In the data below, how many lines contain the string "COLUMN"? Give only the number.

START Data under study

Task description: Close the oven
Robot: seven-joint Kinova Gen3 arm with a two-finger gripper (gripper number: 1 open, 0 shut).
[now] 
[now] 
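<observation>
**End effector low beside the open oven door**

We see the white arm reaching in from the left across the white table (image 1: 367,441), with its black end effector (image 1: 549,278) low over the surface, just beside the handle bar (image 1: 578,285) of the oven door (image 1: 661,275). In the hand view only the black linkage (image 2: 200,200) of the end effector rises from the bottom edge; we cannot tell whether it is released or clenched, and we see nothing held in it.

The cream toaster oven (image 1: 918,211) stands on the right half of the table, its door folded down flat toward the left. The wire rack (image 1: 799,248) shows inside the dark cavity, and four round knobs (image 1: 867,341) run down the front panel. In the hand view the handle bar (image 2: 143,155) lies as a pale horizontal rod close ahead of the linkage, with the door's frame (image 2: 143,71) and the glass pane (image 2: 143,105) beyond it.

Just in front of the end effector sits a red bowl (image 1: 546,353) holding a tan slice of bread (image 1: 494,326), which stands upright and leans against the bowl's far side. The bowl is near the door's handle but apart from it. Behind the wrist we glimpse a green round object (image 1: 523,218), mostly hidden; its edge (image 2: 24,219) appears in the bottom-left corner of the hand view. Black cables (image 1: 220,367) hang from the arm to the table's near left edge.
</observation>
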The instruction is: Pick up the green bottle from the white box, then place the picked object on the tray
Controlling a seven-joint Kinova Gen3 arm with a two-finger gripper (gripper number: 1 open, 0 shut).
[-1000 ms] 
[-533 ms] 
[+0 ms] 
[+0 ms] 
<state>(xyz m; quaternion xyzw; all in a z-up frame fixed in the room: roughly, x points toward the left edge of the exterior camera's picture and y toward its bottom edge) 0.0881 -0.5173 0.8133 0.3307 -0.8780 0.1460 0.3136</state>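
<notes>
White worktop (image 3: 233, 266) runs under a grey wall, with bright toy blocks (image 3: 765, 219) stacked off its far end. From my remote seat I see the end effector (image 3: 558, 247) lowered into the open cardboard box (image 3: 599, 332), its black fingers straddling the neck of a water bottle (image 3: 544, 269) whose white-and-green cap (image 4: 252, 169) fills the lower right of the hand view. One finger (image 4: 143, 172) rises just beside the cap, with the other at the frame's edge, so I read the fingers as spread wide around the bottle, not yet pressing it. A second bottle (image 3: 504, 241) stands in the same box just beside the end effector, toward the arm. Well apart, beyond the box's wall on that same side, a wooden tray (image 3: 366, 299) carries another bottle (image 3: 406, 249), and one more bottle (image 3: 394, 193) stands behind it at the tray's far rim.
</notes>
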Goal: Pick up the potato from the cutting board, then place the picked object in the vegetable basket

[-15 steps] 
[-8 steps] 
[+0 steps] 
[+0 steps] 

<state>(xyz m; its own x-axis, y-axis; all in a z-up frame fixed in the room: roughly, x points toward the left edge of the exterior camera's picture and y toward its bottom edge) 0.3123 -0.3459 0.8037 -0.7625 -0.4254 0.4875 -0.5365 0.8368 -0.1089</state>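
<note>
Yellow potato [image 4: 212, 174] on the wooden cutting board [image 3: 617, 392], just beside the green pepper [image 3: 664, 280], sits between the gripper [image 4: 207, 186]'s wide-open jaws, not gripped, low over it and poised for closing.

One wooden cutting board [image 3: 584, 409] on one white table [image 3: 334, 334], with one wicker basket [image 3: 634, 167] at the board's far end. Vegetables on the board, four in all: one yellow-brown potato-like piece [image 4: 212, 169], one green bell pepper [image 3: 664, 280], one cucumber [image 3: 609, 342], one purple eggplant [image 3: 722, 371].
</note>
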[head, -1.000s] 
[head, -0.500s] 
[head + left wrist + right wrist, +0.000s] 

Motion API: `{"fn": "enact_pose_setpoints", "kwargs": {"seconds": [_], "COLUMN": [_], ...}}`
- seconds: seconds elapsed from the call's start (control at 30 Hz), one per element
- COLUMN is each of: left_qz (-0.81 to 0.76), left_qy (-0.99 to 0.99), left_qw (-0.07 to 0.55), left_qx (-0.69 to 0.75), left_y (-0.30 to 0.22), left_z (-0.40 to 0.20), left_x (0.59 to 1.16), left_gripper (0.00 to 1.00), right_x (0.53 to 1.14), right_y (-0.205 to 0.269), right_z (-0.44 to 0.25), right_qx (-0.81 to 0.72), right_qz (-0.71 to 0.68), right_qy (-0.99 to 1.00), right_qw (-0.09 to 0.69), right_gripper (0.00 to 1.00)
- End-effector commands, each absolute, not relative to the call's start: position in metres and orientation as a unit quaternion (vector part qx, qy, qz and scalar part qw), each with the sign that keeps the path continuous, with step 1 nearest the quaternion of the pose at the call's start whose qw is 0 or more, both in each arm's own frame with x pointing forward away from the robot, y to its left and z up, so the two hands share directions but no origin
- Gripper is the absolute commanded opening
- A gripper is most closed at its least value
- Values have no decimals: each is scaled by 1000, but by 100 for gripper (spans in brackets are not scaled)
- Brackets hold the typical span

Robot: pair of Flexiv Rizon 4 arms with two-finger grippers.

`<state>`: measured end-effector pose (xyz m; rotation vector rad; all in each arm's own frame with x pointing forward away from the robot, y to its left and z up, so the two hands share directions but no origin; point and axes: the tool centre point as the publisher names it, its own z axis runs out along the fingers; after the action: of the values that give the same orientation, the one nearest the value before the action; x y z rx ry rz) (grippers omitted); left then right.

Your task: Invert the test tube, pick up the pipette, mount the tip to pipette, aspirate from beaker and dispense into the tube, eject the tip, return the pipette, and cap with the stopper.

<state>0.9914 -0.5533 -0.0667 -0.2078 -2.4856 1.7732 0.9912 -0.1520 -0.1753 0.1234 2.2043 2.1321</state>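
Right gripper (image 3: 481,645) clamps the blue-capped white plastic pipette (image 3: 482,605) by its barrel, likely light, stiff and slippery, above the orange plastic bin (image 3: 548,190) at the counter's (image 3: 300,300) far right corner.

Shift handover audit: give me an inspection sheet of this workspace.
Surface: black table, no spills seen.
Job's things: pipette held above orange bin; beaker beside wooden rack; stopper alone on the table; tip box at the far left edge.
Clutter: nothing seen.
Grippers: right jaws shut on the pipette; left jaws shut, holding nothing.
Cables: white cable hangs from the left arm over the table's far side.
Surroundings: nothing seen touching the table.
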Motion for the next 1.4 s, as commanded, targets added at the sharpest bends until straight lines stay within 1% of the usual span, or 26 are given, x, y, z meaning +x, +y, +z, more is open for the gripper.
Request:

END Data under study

■ **Response for this exercise**: 2